In the data below, the answer is the run of lines from the line containing "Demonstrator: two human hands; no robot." through the line containing "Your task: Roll", both included; print it exactly and nothing else.

**Stored data**:

================

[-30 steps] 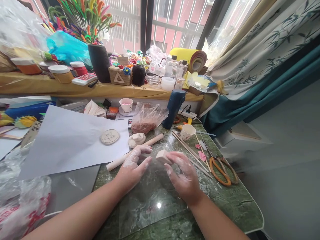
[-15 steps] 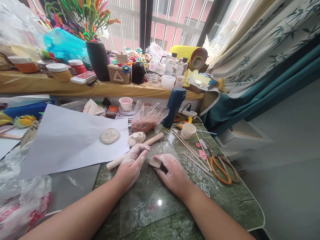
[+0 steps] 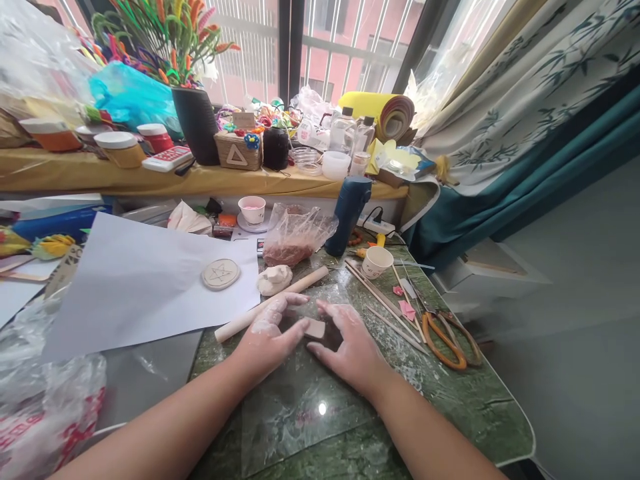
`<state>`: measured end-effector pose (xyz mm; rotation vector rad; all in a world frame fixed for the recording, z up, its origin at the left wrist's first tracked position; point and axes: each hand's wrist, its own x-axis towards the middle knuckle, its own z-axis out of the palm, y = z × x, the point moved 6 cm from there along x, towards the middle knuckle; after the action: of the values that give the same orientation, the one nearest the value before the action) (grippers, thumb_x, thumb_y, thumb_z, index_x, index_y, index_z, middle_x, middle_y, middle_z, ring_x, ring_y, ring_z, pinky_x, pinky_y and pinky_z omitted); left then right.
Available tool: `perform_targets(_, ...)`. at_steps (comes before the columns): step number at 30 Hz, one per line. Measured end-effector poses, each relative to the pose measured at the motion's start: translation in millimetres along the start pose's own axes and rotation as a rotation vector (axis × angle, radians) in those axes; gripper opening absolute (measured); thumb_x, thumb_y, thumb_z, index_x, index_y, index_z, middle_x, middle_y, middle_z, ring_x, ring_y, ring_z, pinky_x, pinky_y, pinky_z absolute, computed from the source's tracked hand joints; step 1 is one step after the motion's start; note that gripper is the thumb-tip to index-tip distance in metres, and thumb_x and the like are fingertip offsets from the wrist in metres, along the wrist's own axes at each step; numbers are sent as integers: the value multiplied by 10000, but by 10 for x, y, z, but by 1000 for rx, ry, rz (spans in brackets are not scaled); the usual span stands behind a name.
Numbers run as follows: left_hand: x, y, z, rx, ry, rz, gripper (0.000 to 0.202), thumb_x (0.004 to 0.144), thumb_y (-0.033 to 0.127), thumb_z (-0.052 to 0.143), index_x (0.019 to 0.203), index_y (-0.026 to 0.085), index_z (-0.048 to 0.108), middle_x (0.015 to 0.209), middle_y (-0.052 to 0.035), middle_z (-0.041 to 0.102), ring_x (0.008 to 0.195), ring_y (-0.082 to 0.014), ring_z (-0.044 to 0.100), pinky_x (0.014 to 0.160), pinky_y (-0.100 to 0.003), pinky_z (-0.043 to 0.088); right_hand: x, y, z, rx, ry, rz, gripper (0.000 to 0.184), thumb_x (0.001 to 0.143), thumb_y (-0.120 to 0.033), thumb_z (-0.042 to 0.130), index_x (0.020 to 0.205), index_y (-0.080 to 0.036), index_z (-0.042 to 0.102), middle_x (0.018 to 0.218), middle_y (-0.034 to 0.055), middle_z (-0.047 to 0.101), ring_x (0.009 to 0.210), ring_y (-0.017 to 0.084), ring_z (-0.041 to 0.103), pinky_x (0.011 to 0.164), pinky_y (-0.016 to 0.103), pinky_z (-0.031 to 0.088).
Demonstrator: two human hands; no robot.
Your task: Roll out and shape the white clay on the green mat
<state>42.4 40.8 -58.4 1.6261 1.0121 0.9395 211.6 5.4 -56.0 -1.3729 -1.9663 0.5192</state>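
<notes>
A small pale block of clay [image 3: 315, 329] lies on the clear sheet on the green table, between my two hands. My left hand [image 3: 273, 330], dusted white, has its fingers spread, and the thumb tip touches or overlaps the block's left end. On the other side my right hand [image 3: 350, 340] curves open around the block, thumb and fingers apart, gripping nothing. Behind my left hand a wooden rolling pin [image 3: 305, 279] lies slantwise, partly hidden by that hand. Just beyond it sits a lump of white clay [image 3: 275, 279].
A round clay disc with a star [image 3: 221, 274] rests on white paper [image 3: 145, 280] at left. Scissors [image 3: 445, 340], thin sticks [image 3: 375, 290] and a paper cup [image 3: 377, 262] are at right. A bag of brown clay [image 3: 290, 243] and a blue bottle [image 3: 350, 213] stand behind.
My right hand has let go of the clay block and its fingers have opened. The left hand has come closer, its thumb now at the block's left end.
</notes>
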Motion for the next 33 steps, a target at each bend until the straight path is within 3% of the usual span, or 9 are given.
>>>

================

**Exercise solution**:
Demonstrator: two human hands; no robot.
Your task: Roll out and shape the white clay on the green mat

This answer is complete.